WORK ORDER - Your answer should be the full data, transcribed exactly, with no pictures in it.

*** MATERIAL TO PROCESS Section Begins ***

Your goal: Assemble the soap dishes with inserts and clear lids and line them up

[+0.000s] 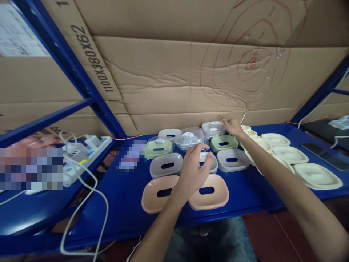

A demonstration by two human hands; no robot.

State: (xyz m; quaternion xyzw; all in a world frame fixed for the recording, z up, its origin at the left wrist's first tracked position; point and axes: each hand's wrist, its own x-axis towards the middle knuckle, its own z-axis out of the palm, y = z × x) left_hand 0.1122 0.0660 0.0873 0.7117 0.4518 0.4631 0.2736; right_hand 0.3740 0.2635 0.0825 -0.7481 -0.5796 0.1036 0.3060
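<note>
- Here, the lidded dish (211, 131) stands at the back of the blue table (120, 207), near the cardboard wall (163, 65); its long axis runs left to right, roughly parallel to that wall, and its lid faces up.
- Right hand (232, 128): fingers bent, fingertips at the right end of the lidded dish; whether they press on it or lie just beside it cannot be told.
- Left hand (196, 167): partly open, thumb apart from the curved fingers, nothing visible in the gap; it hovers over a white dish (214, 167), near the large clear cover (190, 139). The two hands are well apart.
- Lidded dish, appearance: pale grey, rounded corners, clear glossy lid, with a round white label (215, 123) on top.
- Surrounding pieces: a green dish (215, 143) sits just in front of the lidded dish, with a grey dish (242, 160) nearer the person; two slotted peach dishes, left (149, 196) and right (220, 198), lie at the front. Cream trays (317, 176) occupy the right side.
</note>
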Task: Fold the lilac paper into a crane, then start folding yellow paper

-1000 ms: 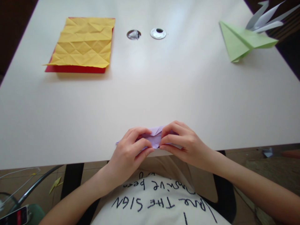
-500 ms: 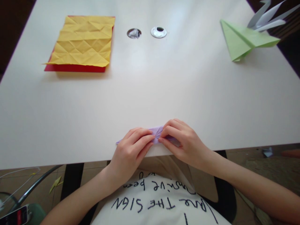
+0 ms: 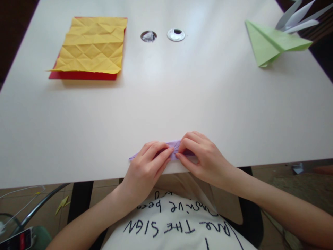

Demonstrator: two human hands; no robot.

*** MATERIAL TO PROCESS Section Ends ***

RESULT OF THIS EXERCISE -
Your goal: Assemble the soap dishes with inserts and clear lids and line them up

[+0.000s] 

A demonstration by two human hands; no robot.

State: (xyz m; quaternion xyzw; all in a world frame fixed for the recording, z up, its origin at the left wrist's first tracked position; point and axes: each hand's wrist, its own x-axis towards the middle knuckle, its own z-axis out of the palm, y = z × x) left_hand 0.1122 0.0660 0.0873 0.7117 0.4518 0.4631 0.2736; right_hand 0.3740 0.2635 0.0825 -0.7481 -0.5796 0.1036 0.3060
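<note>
- Here, the lidded dish (211, 131) stands at the back of the blue table (120, 207), near the cardboard wall (163, 65); its long axis runs left to right, roughly parallel to that wall, and its lid faces up.
- Right hand (232, 128): fingers bent, fingertips at the right end of the lidded dish; whether they press on it or lie just beside it cannot be told.
- Left hand (196, 167): partly open, thumb apart from the curved fingers, nothing visible in the gap; it hovers over a white dish (214, 167), near the large clear cover (190, 139). The two hands are well apart.
- Lidded dish, appearance: pale grey, rounded corners, clear glossy lid, with a round white label (215, 123) on top.
- Surrounding pieces: a green dish (215, 143) sits just in front of the lidded dish, with a grey dish (242, 160) nearer the person; two slotted peach dishes, left (149, 196) and right (220, 198), lie at the front. Cream trays (317, 176) occupy the right side.
</note>
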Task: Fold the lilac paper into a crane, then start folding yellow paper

-1000 ms: 
-500 ms: 
+0 ms: 

Demonstrator: two human hands; no robot.

No further answer is needed.